_THE TASK:_
From the entries below, copy out all lines holding "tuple".

_PROVIDED ENTRIES:_
::::

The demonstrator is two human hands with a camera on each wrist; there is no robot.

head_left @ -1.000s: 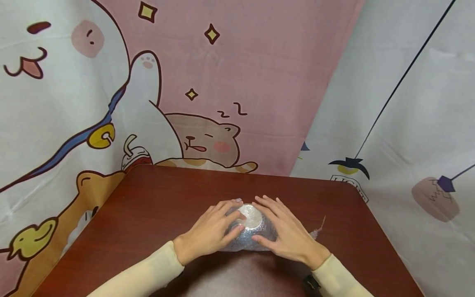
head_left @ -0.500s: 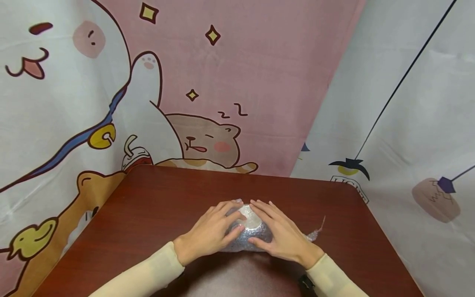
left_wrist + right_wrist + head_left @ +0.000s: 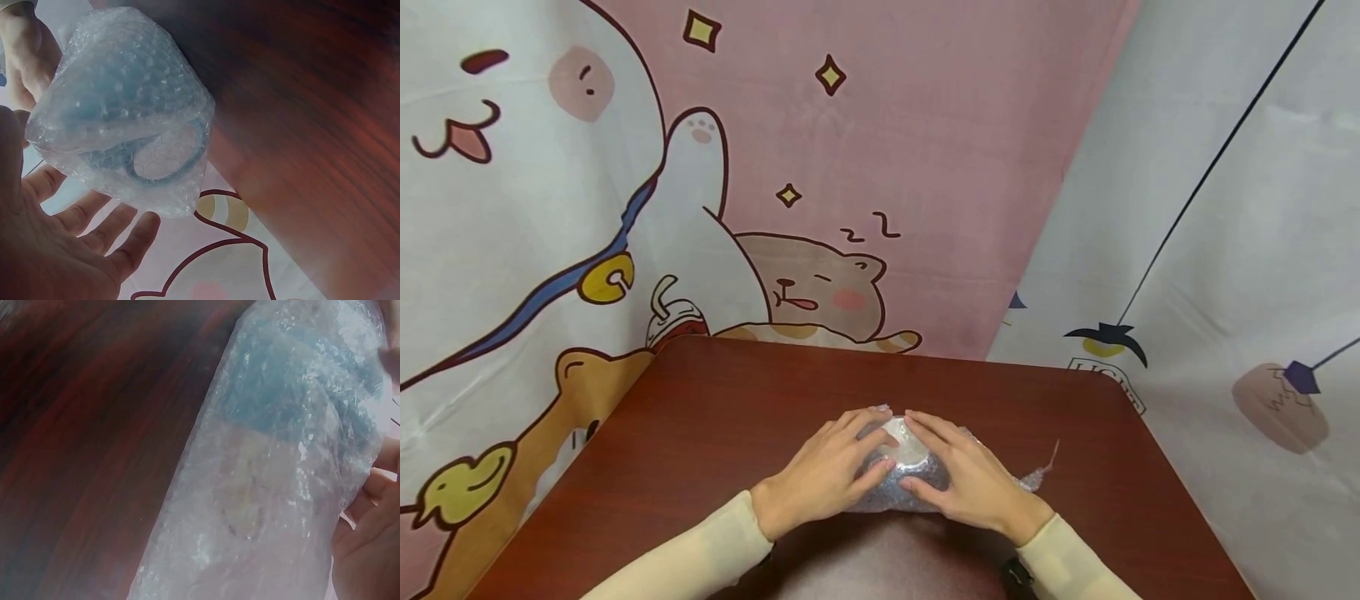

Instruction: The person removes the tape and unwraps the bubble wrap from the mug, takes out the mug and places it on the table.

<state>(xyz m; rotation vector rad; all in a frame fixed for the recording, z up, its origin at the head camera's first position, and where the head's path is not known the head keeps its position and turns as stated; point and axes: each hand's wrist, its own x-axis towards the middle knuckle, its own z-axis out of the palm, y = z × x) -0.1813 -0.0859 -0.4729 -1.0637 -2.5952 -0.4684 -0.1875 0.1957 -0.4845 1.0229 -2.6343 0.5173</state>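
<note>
A bubble-wrapped mug (image 3: 901,477) stands upside down on the table, its pale round base (image 3: 908,440) facing up. Through the clear wrap, the left wrist view shows a blue body and a looped handle (image 3: 167,178). My left hand (image 3: 820,467) holds it from the left, thumb at the front and fingers reaching over the base's edge. From the right, my right hand (image 3: 973,475) holds the same mug, thumb low in front and fingertips near the top. The hands hide both sides of the mug. A loose tail of wrap (image 3: 1036,478) sticks out past my right hand.
The dark red-brown table (image 3: 737,400) spreads around the mug. Behind it hangs a cloth (image 3: 955,167) printed with cartoon animals, close along the table's far edge. A dark strap (image 3: 1018,575) sits at the right wrist.
My right hand has shifted slightly left and closed in on the mug, its fingertips lower and nearer together. The left hand stays put on its side.
</note>
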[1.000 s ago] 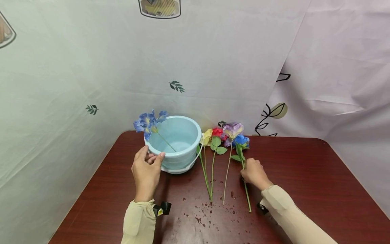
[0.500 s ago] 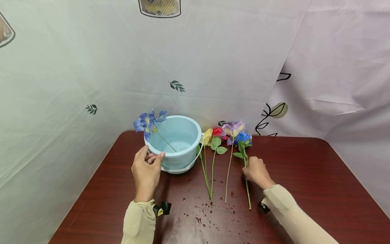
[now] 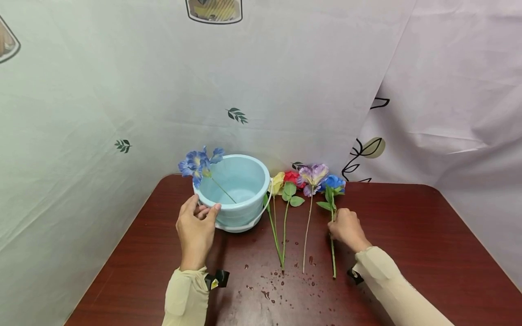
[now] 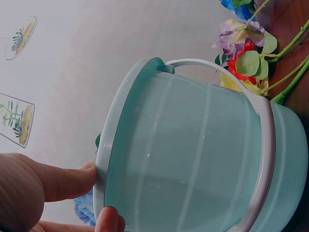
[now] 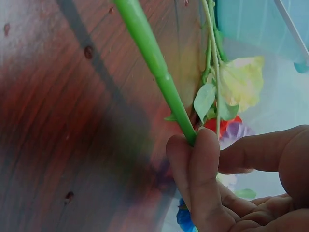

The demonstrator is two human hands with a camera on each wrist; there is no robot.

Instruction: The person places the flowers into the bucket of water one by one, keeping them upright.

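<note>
My left hand [image 3: 197, 231] pinches the near-left rim of a light blue bucket [image 3: 240, 215], thumb and fingertips on either side of the rim [image 4: 102, 169]. One blue iris [image 3: 197, 164] leans in the bucket, its bloom over the left rim. With my right hand [image 3: 347, 228] I pinch the green stem [image 5: 154, 63] of a blue rose [image 3: 332, 183], which lies close over the table at the right end of a row. Left of it lies a purple iris [image 3: 313, 176] on a thin stem, then a red rose [image 3: 292, 179] and a yellow flower [image 3: 277, 182].
The dark red wooden table [image 3: 428, 240] carries scattered water drops [image 3: 266, 294] near the stem ends. A white handle [image 3: 261, 217] hangs down the bucket's side. Behind the table hangs a pale printed cloth [image 3: 285, 90], close to the bucket and blooms.
My right hand has shifted the blue rose slightly right, away from the purple iris, and its stem stands straighter. The purple iris has also moved slightly right. My left hand and the bucket have stayed put.
</note>
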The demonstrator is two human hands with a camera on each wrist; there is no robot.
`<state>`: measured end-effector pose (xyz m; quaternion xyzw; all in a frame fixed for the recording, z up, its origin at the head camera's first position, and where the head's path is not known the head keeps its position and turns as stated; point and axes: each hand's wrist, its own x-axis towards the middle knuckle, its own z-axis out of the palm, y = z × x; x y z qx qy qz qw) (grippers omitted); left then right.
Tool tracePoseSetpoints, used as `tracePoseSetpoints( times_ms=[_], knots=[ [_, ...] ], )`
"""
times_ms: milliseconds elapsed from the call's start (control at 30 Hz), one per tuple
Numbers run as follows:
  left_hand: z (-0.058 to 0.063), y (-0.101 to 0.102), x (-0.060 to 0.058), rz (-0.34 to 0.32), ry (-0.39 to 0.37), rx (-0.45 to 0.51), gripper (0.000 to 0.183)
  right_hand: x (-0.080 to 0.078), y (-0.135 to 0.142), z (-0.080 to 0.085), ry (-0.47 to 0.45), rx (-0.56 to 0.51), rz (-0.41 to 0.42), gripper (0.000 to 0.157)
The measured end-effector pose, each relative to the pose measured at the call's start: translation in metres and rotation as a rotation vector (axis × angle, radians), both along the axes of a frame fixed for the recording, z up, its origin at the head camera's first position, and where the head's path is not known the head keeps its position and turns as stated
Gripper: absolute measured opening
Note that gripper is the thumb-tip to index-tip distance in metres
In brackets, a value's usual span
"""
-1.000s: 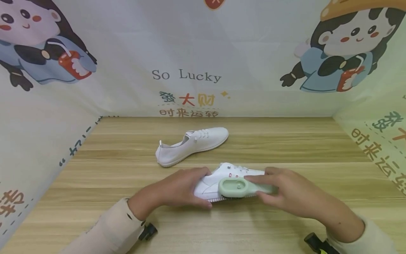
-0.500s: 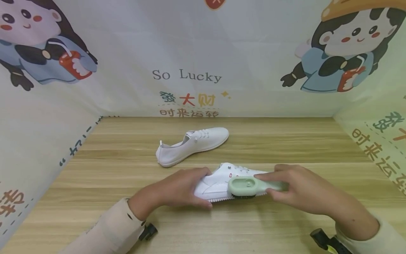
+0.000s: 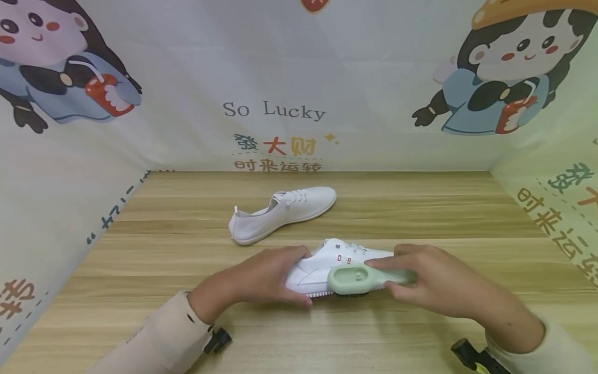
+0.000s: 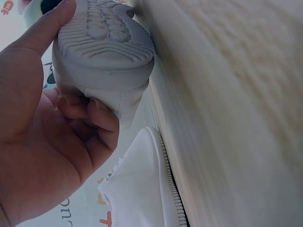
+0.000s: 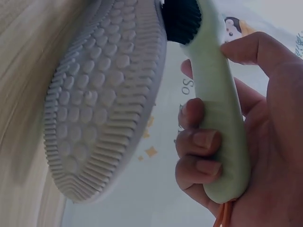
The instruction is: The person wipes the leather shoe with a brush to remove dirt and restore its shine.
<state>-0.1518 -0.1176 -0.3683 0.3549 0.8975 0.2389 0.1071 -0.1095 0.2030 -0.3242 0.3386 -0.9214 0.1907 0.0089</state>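
Note:
My left hand (image 3: pixel 268 275) grips the heel of a white lace-up shoe (image 3: pixel 310 275), thumb near the sole and fingers curled at the back. The shoe is tipped so its studded sole (image 5: pixel 94 94) faces me. My right hand (image 3: pixel 430 278) holds a pale green shoe brush (image 3: pixel 355 279) by its handle, fingers wrapped round it in the right wrist view. The dark bristles (image 5: pixel 182 21) meet the shoe's side just above the sole edge. The brush and right hand cover part of the toe in the head view.
A second white shoe (image 3: pixel 285 215) rests farther back on the wood-grain table (image 3: pixel 163 223), toe to the right. A printed cloth (image 3: pixel 374 104) hangs behind and at both sides. An orange cord (image 5: pixel 224 215) trails from the brush handle.
The brush slid right along the shoe's side, then came part of the way back left with my right hand. My left hand and both shoes stay in place.

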Motion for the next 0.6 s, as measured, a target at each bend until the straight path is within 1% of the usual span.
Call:
tracePoseSetpoints(
  times_ms=[167,300,433,600],
  knots=[
    [-0.001,0.001,0.0,0.005,0.001,-0.002,0.066,0.001,-0.007,-0.004,0.041,0.002,-0.001,0.037],
    [-0.002,0.001,0.0,0.002,-0.008,-0.003,0.065,0.002,-0.013,-0.007,0.057,0.005,0.019,0.038],
    [-0.002,0.0,0.0,0.007,-0.015,-0.001,0.065,0.003,-0.021,-0.009,0.097,0.01,0.031,0.039],
    [-0.003,0.0,-0.002,0.002,-0.015,0.016,0.065,0.004,-0.025,-0.009,0.103,0.018,0.022,0.039]
  ],
)
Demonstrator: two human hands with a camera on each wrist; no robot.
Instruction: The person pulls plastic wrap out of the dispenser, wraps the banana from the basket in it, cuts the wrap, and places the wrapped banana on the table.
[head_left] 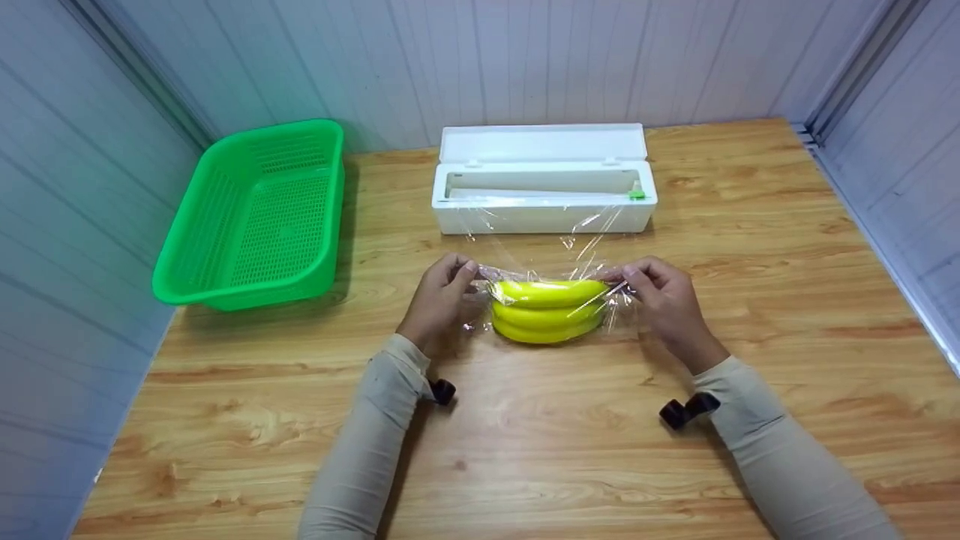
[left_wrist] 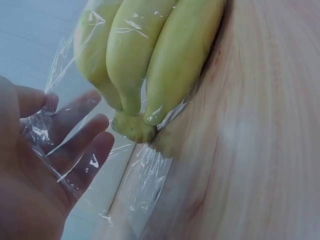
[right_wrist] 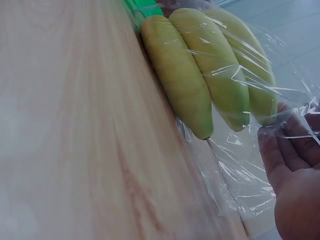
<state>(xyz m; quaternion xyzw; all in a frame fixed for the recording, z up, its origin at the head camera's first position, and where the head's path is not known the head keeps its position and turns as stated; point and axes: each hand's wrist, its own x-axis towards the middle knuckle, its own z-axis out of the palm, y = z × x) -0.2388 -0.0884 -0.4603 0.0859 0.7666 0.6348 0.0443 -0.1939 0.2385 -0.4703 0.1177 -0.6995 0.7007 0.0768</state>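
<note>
A bunch of yellow bananas lies on the table between the two hands, with clear plastic wrap over it. From the bunch the wrap stretches back to a white dispenser box whose lid stands raised. At the stem end, the left hand pinches the wrap between thumb and index finger; its other fingers spread behind the film in the left wrist view. Opposite, the right hand pinches the wrap past the banana tips. Both hands hold the film at the sides of the bunch.
A green plastic basket stands at the left of the wooden table. Inside the white box lies a pale roll, with a small green piece at its right end. Panelled walls bound the table at the back and sides.
</note>
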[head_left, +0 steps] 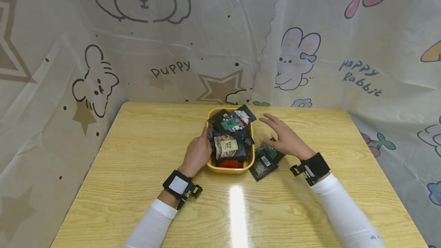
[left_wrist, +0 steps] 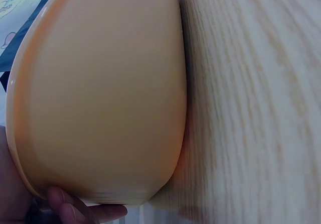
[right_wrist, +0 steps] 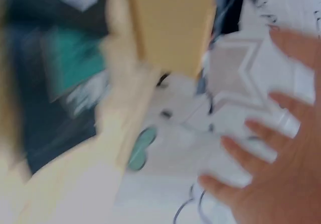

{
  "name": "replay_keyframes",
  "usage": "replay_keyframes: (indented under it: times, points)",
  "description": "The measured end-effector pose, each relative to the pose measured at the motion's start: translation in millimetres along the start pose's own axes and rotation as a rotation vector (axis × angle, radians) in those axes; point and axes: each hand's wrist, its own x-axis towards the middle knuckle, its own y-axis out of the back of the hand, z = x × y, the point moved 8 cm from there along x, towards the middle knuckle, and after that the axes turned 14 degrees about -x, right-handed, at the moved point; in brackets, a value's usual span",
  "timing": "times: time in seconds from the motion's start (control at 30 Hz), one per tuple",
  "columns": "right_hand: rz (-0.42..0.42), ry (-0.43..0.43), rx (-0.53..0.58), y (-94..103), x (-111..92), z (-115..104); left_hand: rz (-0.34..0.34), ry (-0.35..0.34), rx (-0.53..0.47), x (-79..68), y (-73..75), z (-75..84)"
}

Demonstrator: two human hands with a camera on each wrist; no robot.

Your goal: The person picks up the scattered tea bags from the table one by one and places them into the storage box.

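A yellow plastic bin [head_left: 225, 170] stands on the table, heaped with black sachets [head_left: 229, 146] bearing printed labels. Something red [head_left: 230, 164] shows low at its near end. My left hand [head_left: 197, 154] grips the bin's left side; in the left wrist view its fingers [left_wrist: 75, 211] curl against the outer wall [left_wrist: 105, 93]. To the bin's right lie loose black sachets [head_left: 263, 167], one with a green label [right_wrist: 75, 58], overlapping on the tabletop. My right hand [head_left: 288, 137] hovers by them with fingers spread and holds nothing, partly covering them in the head view.
The light wood table [head_left: 148, 141] reaches back to a pale cartoon-printed sheet [head_left: 213, 49] that hangs behind it and along both sides. A bright glare strip [head_left: 237, 213] lies on the wood in front of the bin.
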Motion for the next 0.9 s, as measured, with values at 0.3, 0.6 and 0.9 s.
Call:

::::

_TASK RESULT:_
times_ms: milliseconds elapsed from the call's start (control at 30 Hz), one per tuple
  "timing": "times: time in seconds from the motion's start (control at 30 Hz), one per tuple",

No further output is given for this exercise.